Assignment
Among the entries below, find every line that contains the string "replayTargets", then copy it.

START Extracted entries

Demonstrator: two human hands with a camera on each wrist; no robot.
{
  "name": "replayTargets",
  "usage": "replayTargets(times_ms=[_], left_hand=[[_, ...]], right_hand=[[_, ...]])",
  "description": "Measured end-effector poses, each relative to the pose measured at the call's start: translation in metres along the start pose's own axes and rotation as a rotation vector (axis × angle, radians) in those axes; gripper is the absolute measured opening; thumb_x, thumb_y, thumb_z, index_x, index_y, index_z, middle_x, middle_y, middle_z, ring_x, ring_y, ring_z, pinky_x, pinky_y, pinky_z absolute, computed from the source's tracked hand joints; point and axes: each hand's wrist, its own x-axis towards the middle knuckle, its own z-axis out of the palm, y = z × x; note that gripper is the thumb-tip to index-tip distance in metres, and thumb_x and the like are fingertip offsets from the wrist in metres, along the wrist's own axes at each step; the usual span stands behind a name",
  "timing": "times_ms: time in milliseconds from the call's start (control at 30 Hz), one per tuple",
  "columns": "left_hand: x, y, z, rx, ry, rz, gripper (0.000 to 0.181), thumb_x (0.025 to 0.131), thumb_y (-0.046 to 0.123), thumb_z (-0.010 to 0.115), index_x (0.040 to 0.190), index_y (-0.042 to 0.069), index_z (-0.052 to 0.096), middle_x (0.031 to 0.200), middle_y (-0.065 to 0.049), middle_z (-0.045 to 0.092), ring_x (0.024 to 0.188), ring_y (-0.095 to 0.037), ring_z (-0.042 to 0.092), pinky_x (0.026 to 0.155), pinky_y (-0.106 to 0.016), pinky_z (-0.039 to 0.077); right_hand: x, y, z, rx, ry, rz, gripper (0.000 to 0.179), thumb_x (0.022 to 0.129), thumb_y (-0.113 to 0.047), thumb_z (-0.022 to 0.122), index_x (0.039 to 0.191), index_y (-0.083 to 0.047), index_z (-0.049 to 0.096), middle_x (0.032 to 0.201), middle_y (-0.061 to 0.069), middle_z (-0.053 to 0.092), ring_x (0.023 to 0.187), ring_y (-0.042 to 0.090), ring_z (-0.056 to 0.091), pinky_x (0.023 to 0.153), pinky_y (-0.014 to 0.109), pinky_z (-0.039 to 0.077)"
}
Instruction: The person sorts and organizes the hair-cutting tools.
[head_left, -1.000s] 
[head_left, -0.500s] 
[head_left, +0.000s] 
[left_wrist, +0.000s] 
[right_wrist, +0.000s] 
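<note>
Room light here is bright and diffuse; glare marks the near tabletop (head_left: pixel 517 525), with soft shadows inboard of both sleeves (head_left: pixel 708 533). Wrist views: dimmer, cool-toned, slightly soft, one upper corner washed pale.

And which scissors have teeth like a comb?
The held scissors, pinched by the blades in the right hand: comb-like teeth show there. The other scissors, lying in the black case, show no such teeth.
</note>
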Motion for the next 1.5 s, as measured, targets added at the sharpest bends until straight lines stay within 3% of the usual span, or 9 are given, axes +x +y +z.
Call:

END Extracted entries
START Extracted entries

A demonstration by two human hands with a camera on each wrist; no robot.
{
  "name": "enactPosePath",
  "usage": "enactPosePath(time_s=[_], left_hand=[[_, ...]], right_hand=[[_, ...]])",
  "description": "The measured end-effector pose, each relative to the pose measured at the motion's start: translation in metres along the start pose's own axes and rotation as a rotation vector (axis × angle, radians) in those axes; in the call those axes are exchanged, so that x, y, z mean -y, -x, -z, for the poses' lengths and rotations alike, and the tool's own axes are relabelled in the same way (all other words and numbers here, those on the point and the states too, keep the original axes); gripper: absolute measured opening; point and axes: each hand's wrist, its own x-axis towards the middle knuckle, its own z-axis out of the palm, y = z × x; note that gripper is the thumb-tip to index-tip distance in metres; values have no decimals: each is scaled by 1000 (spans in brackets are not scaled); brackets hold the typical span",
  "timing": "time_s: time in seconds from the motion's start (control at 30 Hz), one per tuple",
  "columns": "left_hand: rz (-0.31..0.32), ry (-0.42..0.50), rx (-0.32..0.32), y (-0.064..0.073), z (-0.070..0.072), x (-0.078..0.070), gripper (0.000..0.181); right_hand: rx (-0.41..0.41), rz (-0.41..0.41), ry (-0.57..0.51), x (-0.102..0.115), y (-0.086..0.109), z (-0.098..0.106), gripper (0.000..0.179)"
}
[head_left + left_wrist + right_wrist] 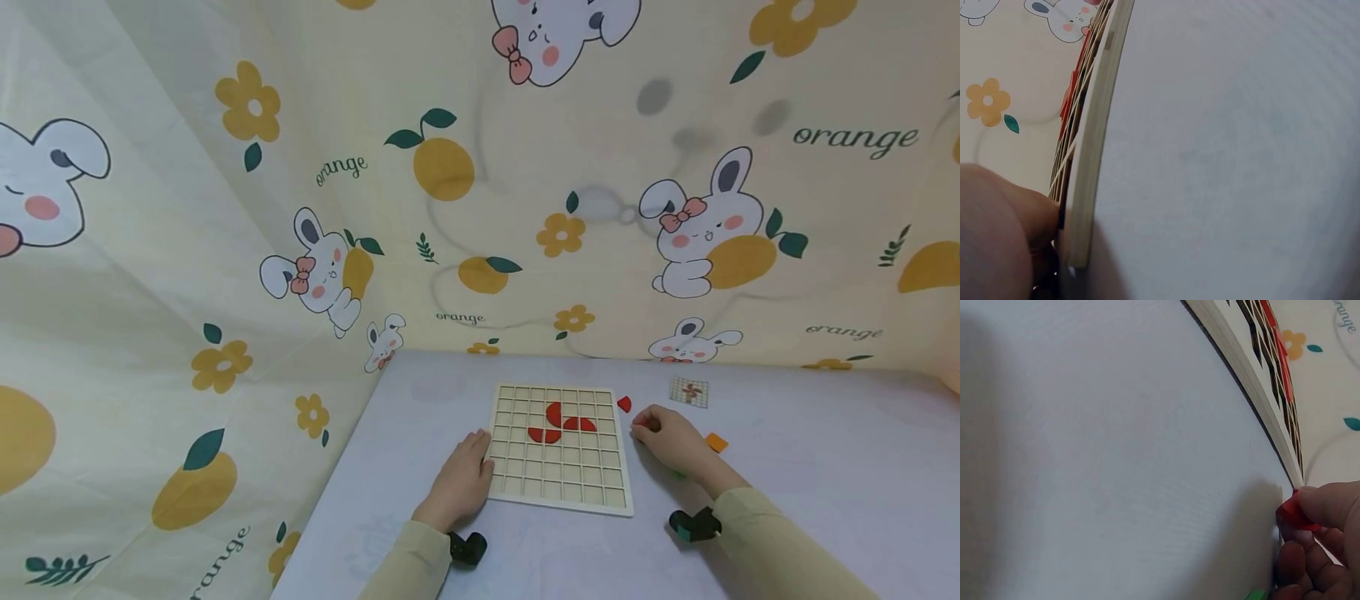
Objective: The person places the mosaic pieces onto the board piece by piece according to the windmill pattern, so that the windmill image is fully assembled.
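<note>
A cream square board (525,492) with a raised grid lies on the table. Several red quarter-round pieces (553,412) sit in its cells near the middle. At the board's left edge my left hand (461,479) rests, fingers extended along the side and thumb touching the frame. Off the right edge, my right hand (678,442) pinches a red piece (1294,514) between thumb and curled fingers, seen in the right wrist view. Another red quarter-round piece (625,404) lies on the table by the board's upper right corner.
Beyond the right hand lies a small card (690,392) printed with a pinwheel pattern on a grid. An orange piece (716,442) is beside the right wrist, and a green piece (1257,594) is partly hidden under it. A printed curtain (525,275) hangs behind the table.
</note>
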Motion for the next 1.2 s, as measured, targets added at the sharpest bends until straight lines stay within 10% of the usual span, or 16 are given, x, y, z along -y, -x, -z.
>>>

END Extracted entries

Your response
  "name": "replayTargets",
  "usage": "replayTargets(times_ms=[_], left_hand=[[_, ...]], right_hand=[[_, ...]])",

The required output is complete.